In all this process a good 10-20 years are lost. You are surrounded by the same bunch of people everyday. Family at home. Employees at your business or colleagues at your work place. Monotony sets in. Like an ant which follows the ant ahead of it, we start following someone ahead of us, in matters of buying a house, decorating it, choosing the kids schools, going on vacations, accumulating possessions, etc. Blissfully unaware of where it is leading us to. 

Regimented into a life I didn’t bargain for, I further lost my love of reading and writing. And I kept on thinking of it as an useless exercise. All mind games. And totally non-productive. 

In all this process, I lost almost a decade. Was not in touch with my rainbow of friends. In my heart I wanted to, but the tough conditions, geographical distances and tight routine somehow suppressed that hearts desire. 

And then the river of life, in it’s torturous and turbulent journey somehow dropped me through a huge roaring waterfall. And when I raised my face above the bubbly waters for a breath of air, I saw the rainbow again. The rainbow of all dear friends. It was a great relief connecting with them again. Felt that I won’t be accepted as I was away for a long time. But no. It was all like old times. 

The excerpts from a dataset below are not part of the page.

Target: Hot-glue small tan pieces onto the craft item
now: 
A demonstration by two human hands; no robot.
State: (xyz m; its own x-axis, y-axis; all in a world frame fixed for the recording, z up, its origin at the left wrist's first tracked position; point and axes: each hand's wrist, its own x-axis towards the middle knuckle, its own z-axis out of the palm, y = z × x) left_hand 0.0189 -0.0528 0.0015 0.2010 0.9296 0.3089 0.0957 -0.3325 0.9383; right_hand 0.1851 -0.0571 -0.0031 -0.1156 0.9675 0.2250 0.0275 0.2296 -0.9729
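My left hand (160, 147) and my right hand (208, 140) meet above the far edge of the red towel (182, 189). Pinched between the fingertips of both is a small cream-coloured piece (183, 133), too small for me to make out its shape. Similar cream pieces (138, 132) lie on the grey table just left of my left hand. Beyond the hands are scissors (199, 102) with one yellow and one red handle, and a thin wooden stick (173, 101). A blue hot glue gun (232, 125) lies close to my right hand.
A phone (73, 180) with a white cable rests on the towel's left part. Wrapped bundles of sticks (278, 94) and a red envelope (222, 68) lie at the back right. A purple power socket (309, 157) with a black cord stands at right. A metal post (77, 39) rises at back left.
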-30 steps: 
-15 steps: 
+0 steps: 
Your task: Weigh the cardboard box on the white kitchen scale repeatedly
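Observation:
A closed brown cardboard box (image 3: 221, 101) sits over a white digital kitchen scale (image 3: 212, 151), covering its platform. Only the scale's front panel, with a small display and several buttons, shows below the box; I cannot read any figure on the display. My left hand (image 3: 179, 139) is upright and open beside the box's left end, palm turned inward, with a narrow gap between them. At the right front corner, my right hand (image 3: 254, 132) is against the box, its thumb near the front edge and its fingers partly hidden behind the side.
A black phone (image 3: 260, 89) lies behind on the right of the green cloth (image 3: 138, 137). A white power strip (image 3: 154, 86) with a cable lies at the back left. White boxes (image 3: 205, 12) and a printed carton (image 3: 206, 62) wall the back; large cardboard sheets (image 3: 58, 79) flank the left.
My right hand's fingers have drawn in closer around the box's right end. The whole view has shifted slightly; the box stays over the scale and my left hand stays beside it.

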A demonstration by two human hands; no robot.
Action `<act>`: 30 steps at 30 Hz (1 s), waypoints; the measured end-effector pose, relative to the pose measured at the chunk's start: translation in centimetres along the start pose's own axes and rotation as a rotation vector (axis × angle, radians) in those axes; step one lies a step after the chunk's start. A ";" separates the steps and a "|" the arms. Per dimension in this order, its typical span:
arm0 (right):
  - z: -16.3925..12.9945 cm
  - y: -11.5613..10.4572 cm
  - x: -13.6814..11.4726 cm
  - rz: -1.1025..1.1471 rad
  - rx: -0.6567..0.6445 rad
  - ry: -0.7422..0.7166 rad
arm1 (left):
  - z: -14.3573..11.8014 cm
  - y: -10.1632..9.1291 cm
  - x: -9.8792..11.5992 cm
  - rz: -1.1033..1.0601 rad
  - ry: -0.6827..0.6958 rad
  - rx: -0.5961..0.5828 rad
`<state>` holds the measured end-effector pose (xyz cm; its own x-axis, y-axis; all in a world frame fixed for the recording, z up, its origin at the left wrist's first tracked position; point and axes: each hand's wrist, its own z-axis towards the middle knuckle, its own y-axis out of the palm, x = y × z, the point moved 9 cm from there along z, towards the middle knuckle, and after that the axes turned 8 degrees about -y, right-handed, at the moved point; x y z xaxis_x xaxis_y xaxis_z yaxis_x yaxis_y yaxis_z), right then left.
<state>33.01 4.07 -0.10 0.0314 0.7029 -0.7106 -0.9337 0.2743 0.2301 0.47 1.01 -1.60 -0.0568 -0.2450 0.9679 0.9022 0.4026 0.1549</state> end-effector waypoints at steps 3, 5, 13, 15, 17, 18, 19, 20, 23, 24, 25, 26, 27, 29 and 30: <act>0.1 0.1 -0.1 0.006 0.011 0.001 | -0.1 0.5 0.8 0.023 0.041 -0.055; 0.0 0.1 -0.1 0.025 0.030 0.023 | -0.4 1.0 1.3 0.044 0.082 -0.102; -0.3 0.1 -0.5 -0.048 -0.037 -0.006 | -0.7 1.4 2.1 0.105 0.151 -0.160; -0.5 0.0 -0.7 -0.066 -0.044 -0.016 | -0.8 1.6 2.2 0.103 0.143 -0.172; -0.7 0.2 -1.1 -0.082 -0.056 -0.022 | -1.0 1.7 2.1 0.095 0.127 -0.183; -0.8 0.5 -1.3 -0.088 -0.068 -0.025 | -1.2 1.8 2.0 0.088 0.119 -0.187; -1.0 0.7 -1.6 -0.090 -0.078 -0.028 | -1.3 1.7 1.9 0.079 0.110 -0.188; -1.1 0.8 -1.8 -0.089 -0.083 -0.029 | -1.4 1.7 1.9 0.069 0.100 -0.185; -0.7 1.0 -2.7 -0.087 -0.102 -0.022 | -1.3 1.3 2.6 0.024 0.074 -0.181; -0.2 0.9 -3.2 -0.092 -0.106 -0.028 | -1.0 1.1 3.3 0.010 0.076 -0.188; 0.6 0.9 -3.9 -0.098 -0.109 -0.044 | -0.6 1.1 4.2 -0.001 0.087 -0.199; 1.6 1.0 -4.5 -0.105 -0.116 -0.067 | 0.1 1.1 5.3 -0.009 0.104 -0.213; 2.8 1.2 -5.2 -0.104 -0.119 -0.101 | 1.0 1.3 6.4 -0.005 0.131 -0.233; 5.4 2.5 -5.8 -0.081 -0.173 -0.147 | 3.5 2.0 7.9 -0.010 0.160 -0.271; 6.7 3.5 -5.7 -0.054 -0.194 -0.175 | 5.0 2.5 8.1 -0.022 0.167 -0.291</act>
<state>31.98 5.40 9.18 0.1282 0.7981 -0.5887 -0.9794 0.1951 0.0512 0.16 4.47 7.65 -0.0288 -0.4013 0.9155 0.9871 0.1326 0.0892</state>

Felt alive again after a long time. Felt like a child again. The same exuberance, playfulness and deviousness came back in an instant. 

And then I started irritating my friends again. Irritating with my jabbering, irritating with my toxic comments and pulling everybody’s legs. 

Being on a Whatsapp group with friends, felt like almost staying together at the hostel.  As we chatted everyday. Some friends occasionally, some frequently but yes, always there is a chatter going on in the group. 

And the urge to write something started to come back. Words started to form in my mind. 

And then something unexplained motivated me to write something. To write what I feel. It’s what I feel honestly from my heart. 

The feelings matter in the end. The words may change. The feelings never will.

In a life full of duties and responsibilities. In striving to fulfil the desires of our near and dear ones. In trying to follow the customs and rituals of our respective families and communities. And in trying to make a living. We neglect ourselves. Our sense of duty and responsibility towards others makes us forget that we ourselves also need some attention. Need some relaxation. Need some peace. Or sometimes need to just lie down at night under the open sky and gaze at the stars with a blank mind. 

We need to drop our masks and our pretensions. We need to be just ourselves. We need to be naked from all the layers covering us, that we have accumulated over years. 

And that is possible only with the rainbow of our friends. A place where one doesn’t have to pretend. One can be oneself and still be loved and kicked in equal measure. 

Being in touch has helped me in many ways. It has restored my sanity. And my love for life. And I have started my nonsense writings again. 

Let everybody find and meet their friends again.

And create their very own rainbow again.